Instructions for the task:
What is needed here is an exact repetition of the records below, beginning at the line that has "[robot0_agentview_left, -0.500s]" and stopping after the line that has "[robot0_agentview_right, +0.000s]".

Data shown:
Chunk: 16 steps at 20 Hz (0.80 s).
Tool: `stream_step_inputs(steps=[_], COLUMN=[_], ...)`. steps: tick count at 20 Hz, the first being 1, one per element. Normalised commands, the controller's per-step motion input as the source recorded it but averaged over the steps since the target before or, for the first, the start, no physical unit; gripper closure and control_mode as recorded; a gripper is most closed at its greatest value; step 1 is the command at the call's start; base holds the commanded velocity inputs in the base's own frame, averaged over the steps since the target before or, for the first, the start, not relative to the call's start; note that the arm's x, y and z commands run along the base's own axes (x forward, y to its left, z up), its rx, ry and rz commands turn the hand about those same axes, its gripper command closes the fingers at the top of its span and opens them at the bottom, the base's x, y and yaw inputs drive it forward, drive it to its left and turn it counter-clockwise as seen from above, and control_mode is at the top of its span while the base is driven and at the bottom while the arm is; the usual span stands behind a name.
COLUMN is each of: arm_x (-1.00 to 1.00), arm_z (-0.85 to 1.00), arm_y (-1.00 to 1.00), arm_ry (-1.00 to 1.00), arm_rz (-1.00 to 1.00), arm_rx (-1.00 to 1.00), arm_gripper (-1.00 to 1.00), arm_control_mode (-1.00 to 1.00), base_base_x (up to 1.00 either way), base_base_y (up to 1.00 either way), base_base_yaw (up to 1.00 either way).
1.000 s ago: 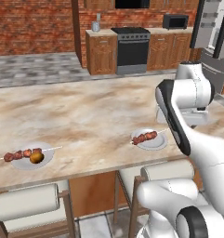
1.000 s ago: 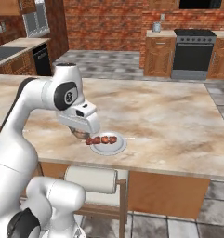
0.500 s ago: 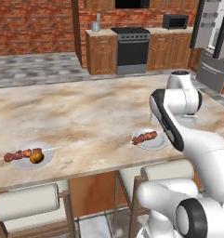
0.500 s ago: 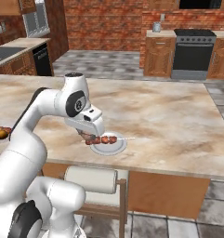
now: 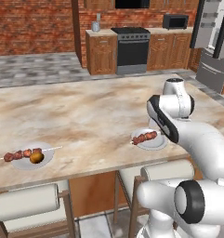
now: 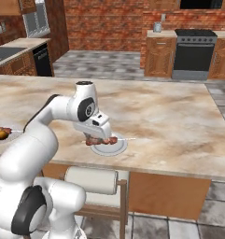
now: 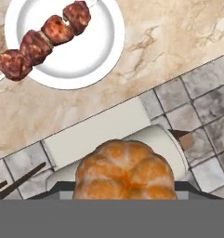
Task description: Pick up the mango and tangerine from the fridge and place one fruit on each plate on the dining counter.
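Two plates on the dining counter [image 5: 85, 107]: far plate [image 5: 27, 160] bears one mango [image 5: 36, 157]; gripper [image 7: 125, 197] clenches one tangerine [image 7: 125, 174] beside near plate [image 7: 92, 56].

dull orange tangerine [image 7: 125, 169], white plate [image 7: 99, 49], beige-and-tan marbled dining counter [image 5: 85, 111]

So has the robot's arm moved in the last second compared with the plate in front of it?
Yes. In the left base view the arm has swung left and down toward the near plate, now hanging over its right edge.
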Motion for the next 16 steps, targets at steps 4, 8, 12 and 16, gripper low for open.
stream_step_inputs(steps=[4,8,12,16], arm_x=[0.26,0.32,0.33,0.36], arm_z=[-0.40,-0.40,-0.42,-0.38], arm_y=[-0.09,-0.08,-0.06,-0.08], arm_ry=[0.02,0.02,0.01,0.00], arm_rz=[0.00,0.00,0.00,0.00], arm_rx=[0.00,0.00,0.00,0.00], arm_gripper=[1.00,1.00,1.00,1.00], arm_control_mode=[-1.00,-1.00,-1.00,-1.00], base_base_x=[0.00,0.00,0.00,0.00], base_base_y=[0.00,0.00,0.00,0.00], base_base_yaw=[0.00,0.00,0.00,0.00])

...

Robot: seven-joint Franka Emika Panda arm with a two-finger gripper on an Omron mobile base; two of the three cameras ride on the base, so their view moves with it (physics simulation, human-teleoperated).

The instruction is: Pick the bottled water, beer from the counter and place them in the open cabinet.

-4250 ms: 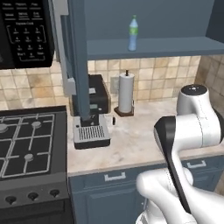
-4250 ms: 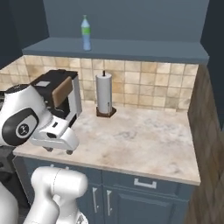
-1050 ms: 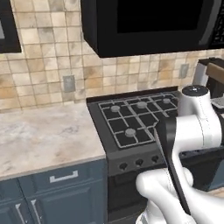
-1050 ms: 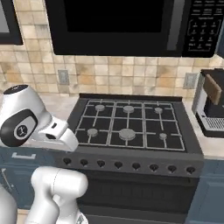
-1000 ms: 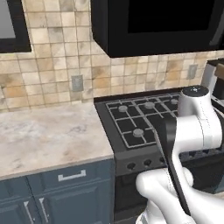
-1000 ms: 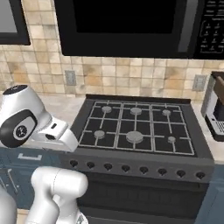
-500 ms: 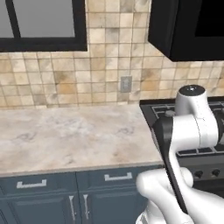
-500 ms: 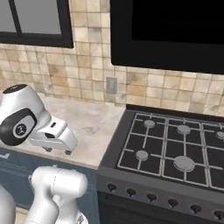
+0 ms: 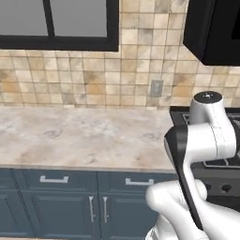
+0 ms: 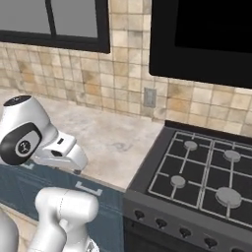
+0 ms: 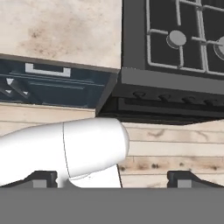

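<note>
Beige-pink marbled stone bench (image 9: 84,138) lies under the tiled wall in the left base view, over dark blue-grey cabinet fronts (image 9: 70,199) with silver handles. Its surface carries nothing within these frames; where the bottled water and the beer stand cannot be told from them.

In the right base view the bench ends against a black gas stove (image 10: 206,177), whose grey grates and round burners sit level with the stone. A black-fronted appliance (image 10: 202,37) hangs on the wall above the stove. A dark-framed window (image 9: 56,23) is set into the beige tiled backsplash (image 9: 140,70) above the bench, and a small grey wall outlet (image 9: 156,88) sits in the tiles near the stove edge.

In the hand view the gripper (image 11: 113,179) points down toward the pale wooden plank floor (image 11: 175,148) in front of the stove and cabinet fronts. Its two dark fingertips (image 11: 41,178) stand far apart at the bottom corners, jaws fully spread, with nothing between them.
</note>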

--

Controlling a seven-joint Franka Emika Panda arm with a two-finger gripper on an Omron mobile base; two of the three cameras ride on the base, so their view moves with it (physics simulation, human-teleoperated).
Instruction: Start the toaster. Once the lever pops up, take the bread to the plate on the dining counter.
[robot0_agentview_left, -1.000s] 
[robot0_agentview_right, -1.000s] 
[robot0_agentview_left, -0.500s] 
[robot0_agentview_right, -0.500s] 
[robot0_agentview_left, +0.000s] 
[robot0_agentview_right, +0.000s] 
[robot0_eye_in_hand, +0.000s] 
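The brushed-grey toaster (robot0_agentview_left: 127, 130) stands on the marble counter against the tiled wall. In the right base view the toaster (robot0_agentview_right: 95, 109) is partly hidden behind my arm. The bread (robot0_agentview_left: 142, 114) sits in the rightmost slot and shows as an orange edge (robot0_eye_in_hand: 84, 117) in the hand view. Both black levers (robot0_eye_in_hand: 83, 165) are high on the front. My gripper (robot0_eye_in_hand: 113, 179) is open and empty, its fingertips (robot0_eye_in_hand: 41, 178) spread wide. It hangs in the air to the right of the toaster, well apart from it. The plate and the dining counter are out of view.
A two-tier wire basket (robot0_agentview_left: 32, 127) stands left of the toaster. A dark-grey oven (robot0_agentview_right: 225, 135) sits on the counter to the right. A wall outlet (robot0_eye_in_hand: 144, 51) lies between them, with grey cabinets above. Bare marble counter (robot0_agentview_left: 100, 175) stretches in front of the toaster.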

Written response:
[robot0_agentview_left, -0.500s] 
[robot0_agentview_right, -0.500s] 
[robot0_agentview_left, +0.000s] 
[robot0_agentview_right, +0.000s] 

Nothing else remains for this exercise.